I ended up on Wikipedia. I looked up "Autism" on there. In the past, I was aware autism existed but did not have an inkling what was meant by it. For me it was an idle curiosity that I did not know anything about and could not be bothered to learn more. Maybe that idle curiosity was a sign because as I read that page, I was forced into a corner. The behaviors described on that page were the exact same kind of behaviors I had engaged in my entire life. 

The amount of shame I had felt up that point was nothing compared to the horror I felt in that moment. I had always spent my life trying to fit in and could never quite seem to make it work. One particular incident will be reflected on in another post. In that moment, however, I was forced to admit that I was different than those around me and it was something that had been out of my control my entire life. Maybe in happier times I might have dealt with it better. In that moment though, it nearly crushed me.

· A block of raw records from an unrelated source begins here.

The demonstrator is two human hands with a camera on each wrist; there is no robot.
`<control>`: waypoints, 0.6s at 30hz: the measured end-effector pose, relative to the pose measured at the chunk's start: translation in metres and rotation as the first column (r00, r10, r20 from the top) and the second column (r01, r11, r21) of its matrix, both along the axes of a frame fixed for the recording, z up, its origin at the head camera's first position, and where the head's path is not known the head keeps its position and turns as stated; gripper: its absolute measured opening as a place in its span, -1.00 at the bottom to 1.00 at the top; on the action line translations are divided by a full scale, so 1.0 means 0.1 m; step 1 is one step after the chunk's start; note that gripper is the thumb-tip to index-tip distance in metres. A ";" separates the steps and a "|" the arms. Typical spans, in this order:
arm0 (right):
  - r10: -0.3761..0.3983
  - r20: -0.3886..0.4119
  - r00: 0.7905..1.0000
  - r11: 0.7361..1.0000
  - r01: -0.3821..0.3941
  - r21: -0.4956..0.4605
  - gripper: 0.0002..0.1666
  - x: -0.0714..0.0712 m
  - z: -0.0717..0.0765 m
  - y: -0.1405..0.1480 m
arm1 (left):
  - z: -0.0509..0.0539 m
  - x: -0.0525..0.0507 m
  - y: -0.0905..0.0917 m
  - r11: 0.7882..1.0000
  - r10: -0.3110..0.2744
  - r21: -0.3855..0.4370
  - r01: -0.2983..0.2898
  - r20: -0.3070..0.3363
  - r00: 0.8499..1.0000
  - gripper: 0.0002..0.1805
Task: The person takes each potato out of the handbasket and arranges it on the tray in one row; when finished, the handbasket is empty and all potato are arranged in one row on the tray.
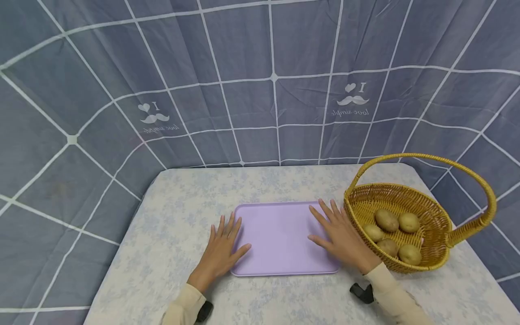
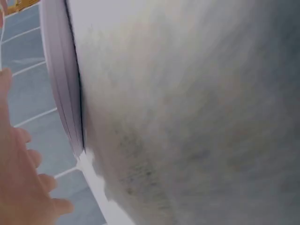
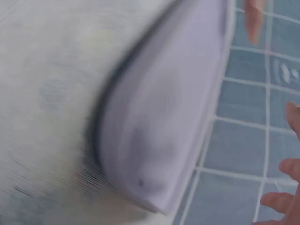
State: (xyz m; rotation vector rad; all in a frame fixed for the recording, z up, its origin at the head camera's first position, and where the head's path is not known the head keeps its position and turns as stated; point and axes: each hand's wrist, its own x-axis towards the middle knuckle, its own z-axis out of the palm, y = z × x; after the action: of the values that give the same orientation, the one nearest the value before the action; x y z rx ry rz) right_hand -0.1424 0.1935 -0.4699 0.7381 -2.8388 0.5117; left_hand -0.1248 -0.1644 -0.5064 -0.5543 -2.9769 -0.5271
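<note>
Lying flat on the table, the tray has its place between the two hands. By its look it is of thin, smooth plastic, so I judge that it is light and rather stiff, not very fragile, but it may slide easily and may twist a little if only one corner is lifted. The better hold, in my opinion, is at the middle of both short sides, with the thumbs upon the rim and the other fingers below it. The left hand is over the left short side and the right hand over the right one; both are spread and grasp nothing, and in the wrist views they seem to be apart from the tray. Just beside the right hand stands a basket with a tall handle, and in it lie five potatoes. Behind the table hangs a curtain with white lines.
</note>
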 end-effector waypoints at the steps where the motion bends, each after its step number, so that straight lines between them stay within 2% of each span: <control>1: -0.011 0.009 1.000 0.999 0.011 -0.036 -0.11 0.00 0.04 0.03 | 0.00 0.01 -0.01 1.000 0.002 0.031 -0.003 0.020 1.000 -0.12; 5: -0.050 0.017 0.999 0.978 0.053 -0.201 -0.13 0.01 0.21 0.17 | -0.05 0.08 -0.07 0.993 0.004 0.114 -0.016 0.099 0.995 -0.19; 11: -0.163 0.026 0.986 0.905 0.160 -0.394 -0.22 0.03 0.39 0.48 | -0.13 0.19 -0.14 0.993 -0.002 0.117 -0.020 0.184 0.983 -0.29; 15: -0.231 0.033 0.972 0.855 0.219 -0.470 -0.25 0.02 0.40 0.72 | -0.13 0.23 -0.15 0.994 -0.013 0.110 -0.007 0.184 0.983 -0.33; 18: -0.265 0.078 0.961 0.821 0.267 -0.504 -0.24 -0.01 0.37 0.90 | -0.12 0.25 -0.16 0.995 -0.011 0.102 -0.007 0.172 0.985 -0.34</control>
State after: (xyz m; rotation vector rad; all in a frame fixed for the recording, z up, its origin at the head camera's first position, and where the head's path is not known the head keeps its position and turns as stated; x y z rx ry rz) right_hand -0.1436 0.2830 -0.4331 0.2312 -2.5526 1.1497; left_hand -0.0997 -0.1802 -0.5185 -0.5285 -3.0876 -0.7597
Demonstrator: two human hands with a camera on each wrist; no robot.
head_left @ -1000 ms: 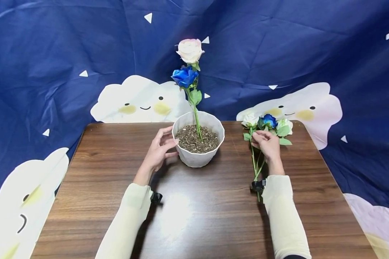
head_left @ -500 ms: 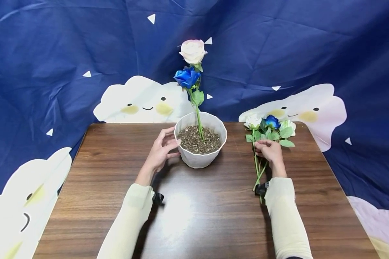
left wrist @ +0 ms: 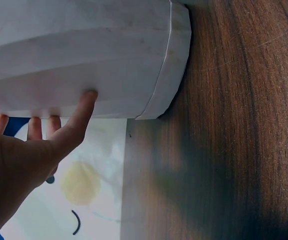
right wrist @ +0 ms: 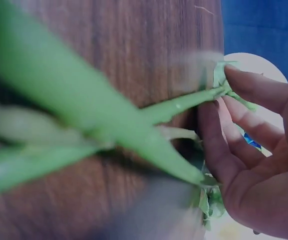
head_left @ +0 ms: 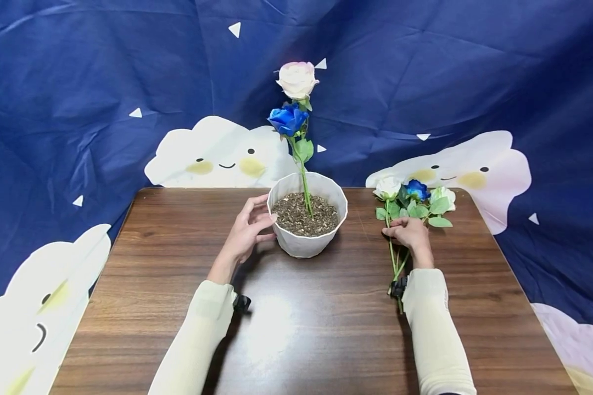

It took me some time to come to terms with this diagnosis. In the year following my return to Wichita, I got an official diagnosis and worked through a lot of issues related to having autism with a therapist for several months. Still, I did not publicly admit I had autism for a full 14 months after I found out I had it. 

In the seven years since I admitted publicly I have autism, I have not been shy about it. If it comes up, I'll admit to it. After all, even years after the fact there are still things I say and do that would come across as strange to others. But as I'm on the doorstep of turning 30, I find myself not caring as much as I used to about conforming my behavior to fit in better, despite it being much easier to do so now than as I was growing up. 

This story is reflected in my book, The Journey Home. Over the next few weeks before it releases, I'll continuing sharing anecdotes and experiences of my life that have been shaped by having autism.